▶ _ABOUT THIS TASK_
Write down exactly the lines of the listing below, beginning with the one containing "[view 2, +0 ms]" and closing with the final line.

▶ _RAW DATA_
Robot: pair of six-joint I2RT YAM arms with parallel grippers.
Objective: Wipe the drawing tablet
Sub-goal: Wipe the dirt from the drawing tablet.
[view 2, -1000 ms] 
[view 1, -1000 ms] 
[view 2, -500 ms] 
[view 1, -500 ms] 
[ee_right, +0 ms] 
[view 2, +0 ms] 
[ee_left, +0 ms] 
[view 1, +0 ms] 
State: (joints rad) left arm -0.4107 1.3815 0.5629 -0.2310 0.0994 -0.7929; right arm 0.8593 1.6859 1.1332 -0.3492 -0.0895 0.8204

▶ _OUTPUT FOR THIS TASK_
[view 2, +0 ms] 
[ee_left, +0 ms] 
[view 1, +0 ms] 
State: (joints rad) left arm -0.4107 1.3815 0.5629 -0.2310 0.0994 -0.7929; right arm 0.8593 1.6859 1.1332 -0.3492 -0.0895 0.8204

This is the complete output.